> [About this exercise] The full listing is to be transcribed exactly, with each picture left out.

> [Recorded information]
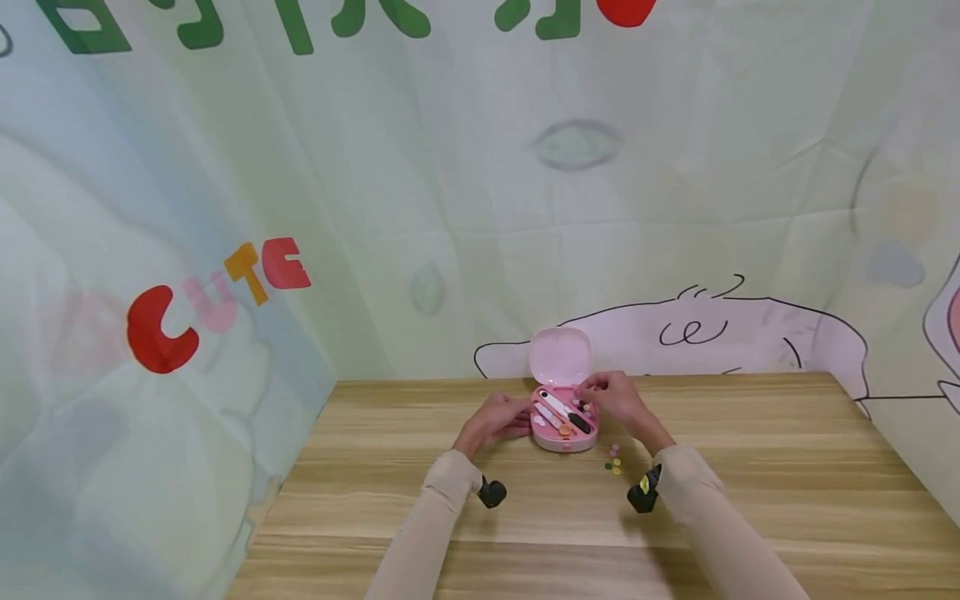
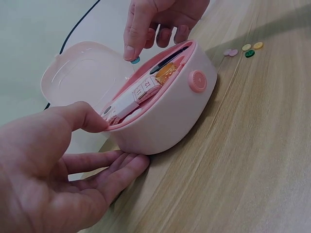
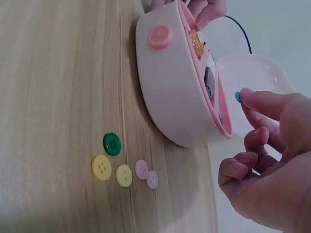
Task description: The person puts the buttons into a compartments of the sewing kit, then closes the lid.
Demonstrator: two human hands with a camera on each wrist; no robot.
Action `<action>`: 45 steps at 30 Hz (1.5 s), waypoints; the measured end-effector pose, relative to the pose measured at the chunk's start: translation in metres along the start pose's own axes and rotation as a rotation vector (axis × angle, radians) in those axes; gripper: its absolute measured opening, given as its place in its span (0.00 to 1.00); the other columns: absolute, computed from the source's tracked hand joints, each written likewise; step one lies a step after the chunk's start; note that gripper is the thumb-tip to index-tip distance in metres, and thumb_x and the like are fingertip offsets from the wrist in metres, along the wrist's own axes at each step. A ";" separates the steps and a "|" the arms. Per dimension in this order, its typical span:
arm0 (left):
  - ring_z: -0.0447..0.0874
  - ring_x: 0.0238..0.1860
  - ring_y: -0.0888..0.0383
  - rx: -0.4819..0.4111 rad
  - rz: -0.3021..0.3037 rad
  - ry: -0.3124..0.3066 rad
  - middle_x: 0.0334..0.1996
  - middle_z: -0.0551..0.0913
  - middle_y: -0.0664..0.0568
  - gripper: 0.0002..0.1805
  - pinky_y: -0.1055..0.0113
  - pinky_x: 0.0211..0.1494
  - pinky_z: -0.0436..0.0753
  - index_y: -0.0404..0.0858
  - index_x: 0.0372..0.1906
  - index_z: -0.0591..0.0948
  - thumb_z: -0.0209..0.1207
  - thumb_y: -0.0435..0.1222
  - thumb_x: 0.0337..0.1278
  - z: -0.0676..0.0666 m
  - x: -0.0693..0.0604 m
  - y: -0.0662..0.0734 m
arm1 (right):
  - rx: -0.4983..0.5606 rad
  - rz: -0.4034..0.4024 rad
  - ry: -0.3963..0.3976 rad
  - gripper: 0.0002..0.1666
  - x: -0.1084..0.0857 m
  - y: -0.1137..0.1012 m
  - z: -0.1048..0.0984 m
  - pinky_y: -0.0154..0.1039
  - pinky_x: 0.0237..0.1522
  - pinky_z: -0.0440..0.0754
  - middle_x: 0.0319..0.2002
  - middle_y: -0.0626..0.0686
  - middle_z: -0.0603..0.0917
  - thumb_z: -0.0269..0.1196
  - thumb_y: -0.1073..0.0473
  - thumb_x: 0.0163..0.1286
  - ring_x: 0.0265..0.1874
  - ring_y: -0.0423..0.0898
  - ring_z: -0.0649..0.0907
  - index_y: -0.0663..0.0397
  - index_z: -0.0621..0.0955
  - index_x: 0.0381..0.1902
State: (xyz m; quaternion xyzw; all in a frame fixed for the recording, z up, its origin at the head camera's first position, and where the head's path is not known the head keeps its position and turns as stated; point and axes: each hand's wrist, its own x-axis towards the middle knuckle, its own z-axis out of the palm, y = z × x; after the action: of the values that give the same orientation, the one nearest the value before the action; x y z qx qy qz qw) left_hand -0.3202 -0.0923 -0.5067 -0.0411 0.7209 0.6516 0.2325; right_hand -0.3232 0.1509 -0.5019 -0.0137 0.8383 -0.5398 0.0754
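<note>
While the left hand [image 1: 493, 418] gripped the open pale-pink plastic box [image 2: 165, 124], lower centre of the head view, presumably steadying it, the right hand [image 1: 618, 397] pinched a round teal button [image 3: 237, 97], likely for fine control.

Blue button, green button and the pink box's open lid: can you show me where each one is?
Blue button [image 3: 238, 97]: right wrist view, on its exposed part.
Green button [image 3: 112, 144]: right wrist view, on the middle of its face.
Lid [image 1: 560, 355]: head view, on its inner side.
</note>
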 end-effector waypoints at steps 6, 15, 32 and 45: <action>0.85 0.38 0.56 -0.011 -0.004 0.001 0.39 0.86 0.42 0.14 0.60 0.53 0.89 0.25 0.49 0.84 0.57 0.35 0.76 0.000 0.000 -0.001 | -0.014 -0.013 0.014 0.17 -0.001 0.004 -0.002 0.42 0.39 0.75 0.44 0.57 0.84 0.64 0.56 0.77 0.42 0.53 0.75 0.57 0.84 0.58; 0.85 0.37 0.57 -0.015 0.006 0.006 0.38 0.86 0.43 0.14 0.62 0.50 0.89 0.25 0.48 0.84 0.57 0.35 0.75 -0.001 -0.001 -0.001 | -0.065 -0.036 0.022 0.20 -0.008 0.013 -0.011 0.38 0.33 0.72 0.39 0.56 0.76 0.66 0.51 0.76 0.39 0.52 0.73 0.53 0.84 0.60; 0.85 0.39 0.56 -0.014 0.003 -0.010 0.39 0.86 0.42 0.14 0.61 0.52 0.89 0.25 0.49 0.84 0.57 0.34 0.74 -0.002 0.004 -0.003 | -0.161 -0.121 -0.064 0.18 -0.028 0.040 -0.035 0.40 0.30 0.73 0.34 0.54 0.76 0.70 0.54 0.71 0.35 0.50 0.74 0.57 0.85 0.54; 0.85 0.39 0.55 -0.013 0.004 -0.004 0.41 0.87 0.41 0.14 0.61 0.52 0.89 0.25 0.50 0.83 0.58 0.34 0.74 -0.002 0.003 -0.002 | -0.288 -0.236 -0.190 0.12 -0.042 0.055 -0.039 0.33 0.25 0.72 0.26 0.49 0.78 0.71 0.62 0.68 0.27 0.46 0.74 0.59 0.89 0.48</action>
State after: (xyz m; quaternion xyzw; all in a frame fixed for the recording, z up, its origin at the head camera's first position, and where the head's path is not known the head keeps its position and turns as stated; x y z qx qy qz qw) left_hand -0.3226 -0.0940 -0.5095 -0.0397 0.7161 0.6569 0.2326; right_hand -0.2844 0.2136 -0.5315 -0.1733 0.8885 -0.4158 0.0878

> [Response]
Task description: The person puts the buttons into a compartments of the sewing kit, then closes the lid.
Demonstrator: two human hands with a camera on each wrist; no robot.
Action `<action>`: 45 steps at 30 Hz (1.5 s), waypoints; the measured end-effector pose, relative to the pose measured at the chunk's start: translation in metres along the start pose's own axes and rotation as a rotation vector (axis × angle, radians) in those axes; gripper: its absolute measured opening, given as its place in its span (0.00 to 1.00); the other columns: absolute, computed from the source's tracked hand joints, each written likewise; step one lies a step after the chunk's start; note that gripper is the thumb-tip to index-tip distance in metres, and thumb_x and the like are fingertip offsets from the wrist in metres, along the wrist's own axes at each step. A ";" separates the steps and a "|" the arms. Per dimension in this order, its typical span:
arm0 (left):
  - ring_z: -0.0447..0.0874
  - ring_x: 0.0238..0.1860
  - ring_y: -0.0888..0.0383
  - rx: -0.4819..0.4111 rad
  - rz: -0.3021..0.3037 rad
  - ry: -0.3124..0.3066 rad
  - middle_x: 0.0334..0.1996
  - middle_z: -0.0551..0.0913
  - middle_y: -0.0664..0.0568
  - gripper: 0.0002..0.1805
  - pinky_y: -0.1055..0.0113
  - pinky_x: 0.0211..0.1494
  - pinky_z: -0.0436..0.0753
  - index_y: -0.0404..0.0858
  - index_x: 0.0372..0.1906
  - index_z: -0.0591..0.0948
  - thumb_z: -0.0209..0.1207
  - thumb_y: -0.0435..0.1222
  - thumb_x: 0.0337..0.1278
  - z: -0.0676..0.0666 m
  - x: -0.0693..0.0604 m
  - y: -0.0662..0.0734 m
arm1 (right):
  - rx: -0.4983..0.5606 rad
  - rz: -0.4034..0.4024 rad
  - ry: -0.3963..0.3976 rad
  - gripper: 0.0002..0.1666
  - x: -0.1084..0.0857 m
  - y: -0.1137..0.1012 m
  - z: -0.1048..0.0984 m
  - pinky_y: -0.0154..0.1039
  - pinky_x: 0.0237..0.1522
  - pinky_z: -0.0440..0.0754
  - middle_x: 0.0319..0.2002
  - middle_y: -0.0626..0.0686
  - middle_z: -0.0603..0.0917
  - thumb_z: -0.0269..0.1196
  - thumb_y: -0.1073..0.0473
  - thumb_x: 0.0163..0.1286
  - ring_x: 0.0265..0.1874
  - ring_y: -0.0423..0.0898
  - ring_z: -0.0649..0.0907
  - index_y: -0.0663..0.0397
  - index_z: -0.0621..0.0955
  - index_x: 0.0381..0.1902
State: (xyz m; quaternion xyzw; all in a frame fixed for the recording, z up, its origin at the head camera's first position, and where the head's path is not known the head keeps its position and turns as stated; point and axes: each hand's wrist, its own x-axis towards the middle knuckle, its own z-axis out of the palm, y = z × x; after the action: of the values that give the same orientation, the one nearest the value before the action; x y z qx qy qz qw) left_hand -0.3202 -0.0923 -0.5067 -0.0411 0.7209 0.6516 0.2325; right_hand -0.3232 0.1509 -0.5019 -0.0137 0.8383 -0.5398 0.0754
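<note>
While the left hand [image 1: 493, 418] gripped the open pale-pink plastic box [image 2: 165, 124], lower centre of the head view, presumably steadying it, the right hand [image 1: 618, 397] pinched a round teal button [image 3: 237, 97], likely for fine control.

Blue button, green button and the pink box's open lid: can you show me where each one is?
Blue button [image 3: 238, 97]: right wrist view, on its exposed part.
Green button [image 3: 112, 144]: right wrist view, on the middle of its face.
Lid [image 1: 560, 355]: head view, on its inner side.
</note>
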 end-effector waypoints at steps 6, 15, 32 and 45: <action>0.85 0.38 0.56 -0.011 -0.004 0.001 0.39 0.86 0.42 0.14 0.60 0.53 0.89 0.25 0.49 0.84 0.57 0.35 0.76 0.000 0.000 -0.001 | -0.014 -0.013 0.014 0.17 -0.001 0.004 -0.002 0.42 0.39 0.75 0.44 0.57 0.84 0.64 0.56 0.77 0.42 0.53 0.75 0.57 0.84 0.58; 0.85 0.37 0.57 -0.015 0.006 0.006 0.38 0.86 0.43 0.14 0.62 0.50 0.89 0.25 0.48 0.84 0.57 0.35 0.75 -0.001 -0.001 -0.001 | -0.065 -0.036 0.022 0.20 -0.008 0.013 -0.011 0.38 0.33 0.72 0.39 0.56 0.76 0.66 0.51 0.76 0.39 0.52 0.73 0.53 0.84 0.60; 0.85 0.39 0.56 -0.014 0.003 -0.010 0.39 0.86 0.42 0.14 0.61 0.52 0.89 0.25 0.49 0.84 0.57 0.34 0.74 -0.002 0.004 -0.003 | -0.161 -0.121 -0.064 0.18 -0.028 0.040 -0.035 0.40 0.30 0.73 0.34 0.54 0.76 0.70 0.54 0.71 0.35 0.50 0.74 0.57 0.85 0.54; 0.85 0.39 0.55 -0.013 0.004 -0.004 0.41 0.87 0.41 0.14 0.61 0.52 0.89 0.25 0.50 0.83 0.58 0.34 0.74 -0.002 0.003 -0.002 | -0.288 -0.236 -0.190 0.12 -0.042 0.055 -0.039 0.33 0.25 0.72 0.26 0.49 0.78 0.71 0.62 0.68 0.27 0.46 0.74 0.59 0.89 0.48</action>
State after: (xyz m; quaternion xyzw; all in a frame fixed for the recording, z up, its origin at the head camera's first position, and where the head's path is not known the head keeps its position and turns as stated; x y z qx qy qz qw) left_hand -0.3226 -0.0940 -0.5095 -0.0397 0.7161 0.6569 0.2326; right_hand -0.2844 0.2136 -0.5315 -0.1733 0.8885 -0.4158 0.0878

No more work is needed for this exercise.